This is extremely effective with low use cars. Also there have been various cases of cars with a defect (the Merc A-Class being one; we used to have one) which causes a few hundred mA to be drawn constantly (related to central locking AFAIK).
A normal size lead acid battery self discharges at a rate of roughly 50mA and even a very small panel, say 30×30cm, would compensate for that, even in daylight.
There are flexible panels available. I used to travel with a roll-up one – link – and that would do vastly more; it would charge a flat battery in half a day, enough to start the engine. So with some self adhesive variant one could glue it on the outside.
With no aerodynamic impact I doubt there would be certification issues, so long as you had a properly done battery connection (a fuse in the +ve cable, close to the battery) and disconnected it during flight.
If the plan is to disconnect it in flight, you might as well get a ready-made solar battery minder from the eponymous company for a whopping 180$ (though they carry only 12V versions atm).
I have a simple system in a vehicle of mine with two electrical systems.
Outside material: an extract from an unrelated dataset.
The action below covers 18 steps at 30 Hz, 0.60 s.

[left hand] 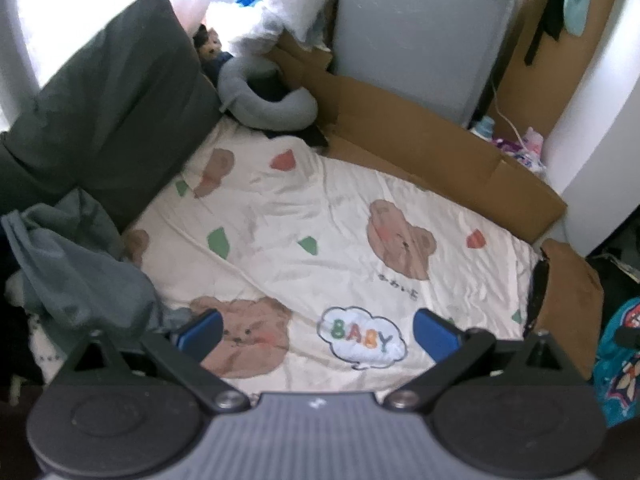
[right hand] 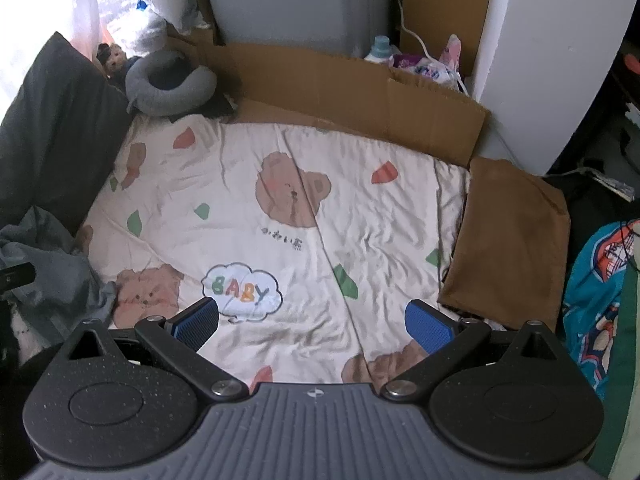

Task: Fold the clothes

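Cream bear-print sheet [right hand: 248,184] (cardboard [right hand: 360,84] behind)

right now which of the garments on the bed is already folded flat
The brown garment at the sheet's right edge: it lies as a flat, neat rectangle. The grey-blue garment at the left edge is a crumpled heap.

The left gripper [left hand: 318,332] points steeply downward with its 2 blue-padded fingers [left hand: 202,332] spread wide apart, nothing between them and nothing touching either pad. The right gripper [right hand: 314,322] is angled down much the same way, its 2 fingers [right hand: 428,330] also spread wide, empty and clear of contact. No hand or sleeve shows in either view.
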Motion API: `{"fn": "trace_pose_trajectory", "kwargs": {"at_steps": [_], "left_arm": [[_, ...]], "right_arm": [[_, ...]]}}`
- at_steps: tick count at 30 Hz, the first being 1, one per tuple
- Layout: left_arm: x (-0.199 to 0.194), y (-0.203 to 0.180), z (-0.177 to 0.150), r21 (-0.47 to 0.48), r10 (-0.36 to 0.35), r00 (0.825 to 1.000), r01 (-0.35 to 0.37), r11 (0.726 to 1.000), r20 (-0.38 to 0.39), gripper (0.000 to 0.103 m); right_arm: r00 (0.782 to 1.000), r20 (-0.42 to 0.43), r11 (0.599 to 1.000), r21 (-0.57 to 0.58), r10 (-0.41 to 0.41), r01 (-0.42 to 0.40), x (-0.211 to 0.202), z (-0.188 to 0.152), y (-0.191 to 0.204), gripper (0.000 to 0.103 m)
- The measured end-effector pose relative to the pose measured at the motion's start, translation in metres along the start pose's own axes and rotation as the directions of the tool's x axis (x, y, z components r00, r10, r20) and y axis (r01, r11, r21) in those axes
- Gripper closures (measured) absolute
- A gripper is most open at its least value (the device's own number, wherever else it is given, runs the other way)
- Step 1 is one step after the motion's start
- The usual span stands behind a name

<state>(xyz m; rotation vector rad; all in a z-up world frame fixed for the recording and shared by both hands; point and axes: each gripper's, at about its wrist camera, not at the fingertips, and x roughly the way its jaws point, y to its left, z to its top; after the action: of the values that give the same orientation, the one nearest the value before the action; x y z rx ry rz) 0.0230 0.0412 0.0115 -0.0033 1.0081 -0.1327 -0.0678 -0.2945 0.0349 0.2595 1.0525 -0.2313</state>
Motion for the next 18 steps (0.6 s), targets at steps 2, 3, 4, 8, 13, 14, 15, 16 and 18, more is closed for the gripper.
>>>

Apart from relays and solar and controller etc. I have simple permanent connection of the two via a 5amp light bulb.
This allows low current to flow, at high current the bulb lights up and the resistance increases limiting the current. If the current flow is too much it burns out.
I wonder if this could be adapted so you don’t need a controller or two systems. Assuming you looking for smart idea to make something cheap but safe!
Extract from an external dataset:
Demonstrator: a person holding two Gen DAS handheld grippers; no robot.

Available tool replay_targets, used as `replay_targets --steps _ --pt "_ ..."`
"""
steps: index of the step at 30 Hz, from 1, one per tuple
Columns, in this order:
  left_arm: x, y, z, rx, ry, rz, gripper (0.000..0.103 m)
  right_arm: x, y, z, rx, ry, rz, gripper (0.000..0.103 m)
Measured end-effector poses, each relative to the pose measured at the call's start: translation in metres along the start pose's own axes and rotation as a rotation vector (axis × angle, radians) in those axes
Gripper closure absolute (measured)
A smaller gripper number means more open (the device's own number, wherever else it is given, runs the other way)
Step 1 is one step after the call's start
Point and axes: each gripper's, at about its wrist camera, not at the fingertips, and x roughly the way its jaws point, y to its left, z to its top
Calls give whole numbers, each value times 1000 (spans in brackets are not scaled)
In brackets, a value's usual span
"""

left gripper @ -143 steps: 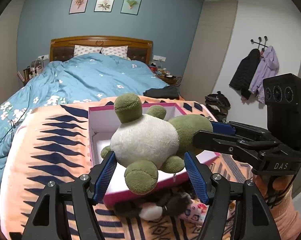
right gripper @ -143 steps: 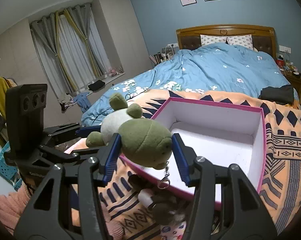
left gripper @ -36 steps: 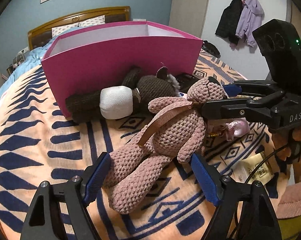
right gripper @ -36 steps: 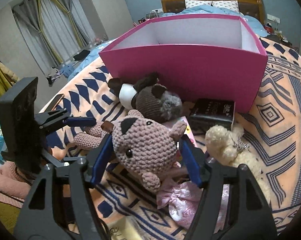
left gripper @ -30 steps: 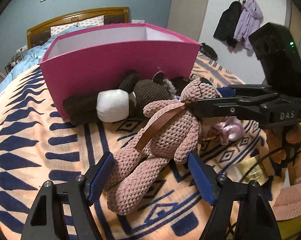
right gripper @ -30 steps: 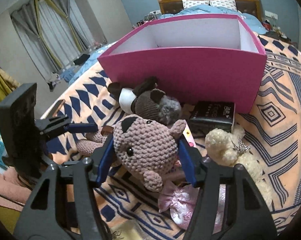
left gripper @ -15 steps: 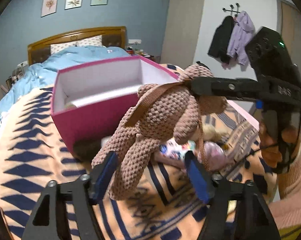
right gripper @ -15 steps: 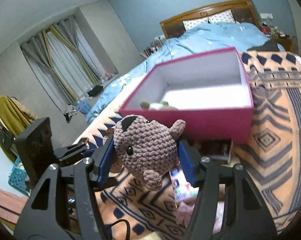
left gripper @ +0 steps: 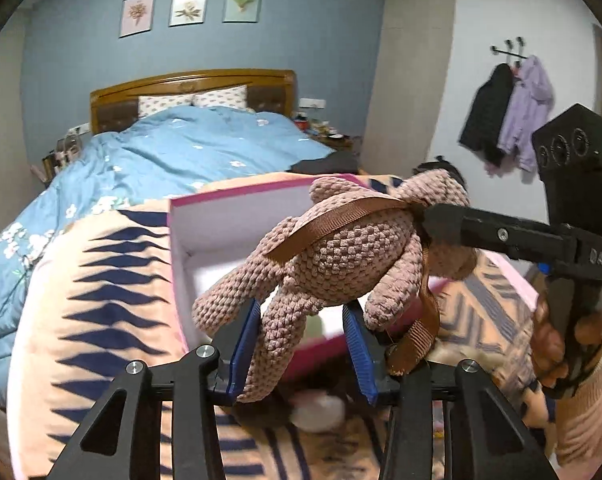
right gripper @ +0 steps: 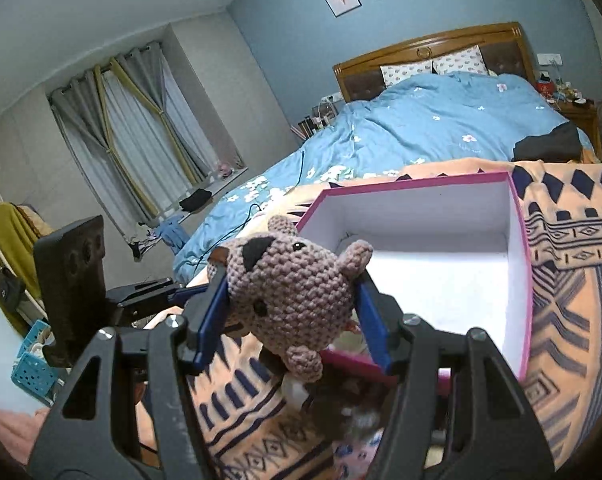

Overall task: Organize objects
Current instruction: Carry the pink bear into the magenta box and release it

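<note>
A pink knitted teddy bear (left gripper: pixel 341 256) with a brown ribbon hangs in the air between both grippers, above the near wall of the open pink box (left gripper: pixel 237 200). My left gripper (left gripper: pixel 301 344) is shut on its leg. My right gripper (right gripper: pixel 293 312) is shut on its head (right gripper: pixel 289 288). The box (right gripper: pixel 517 272) is white inside; a bit of green plush (left gripper: pixel 315 326) shows at its bottom. The right gripper's body shows at the right of the left wrist view (left gripper: pixel 501 236).
The box stands on an orange patterned blanket (left gripper: pixel 101 320) at the foot of a bed with a blue duvet (left gripper: pixel 173 152). A dark plush toy (right gripper: pixel 341 404) and other small items lie in front of the box. Coats hang on the right wall (left gripper: pixel 509 116).
Both grippers have lifted the pink bear from the blanket and carried it up over the box's near edge. Earlier the green plush went into the box.
</note>
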Motion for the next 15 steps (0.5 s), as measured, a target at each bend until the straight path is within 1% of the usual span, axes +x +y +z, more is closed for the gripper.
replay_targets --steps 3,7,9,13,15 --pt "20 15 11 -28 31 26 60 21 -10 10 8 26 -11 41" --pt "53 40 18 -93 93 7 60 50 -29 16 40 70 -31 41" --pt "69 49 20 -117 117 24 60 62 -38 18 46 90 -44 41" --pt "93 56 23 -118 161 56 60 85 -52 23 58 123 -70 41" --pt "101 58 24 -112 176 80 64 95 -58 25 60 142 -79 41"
My proposal would be incapable of overcharging the battery, even in earth orbit. But it would take out the self discharge.
People have been using solar cells to charge aircraft batteries for years, notably on Vari-Ezes that are so well adapted to hand propping that people tended to leave off the starter, which then led to leaving off the generator. Typically the cells are mounted on the top of the plane, connected all the time, with the hope of adequately keeping up with radio etc demand over the course of a day. Whether that works in practice I don’t know.
Are they attached to the plane and removed for flight, or are they fixed permanently?
Normally there is a curved surface, so it would need to be a flexible panel.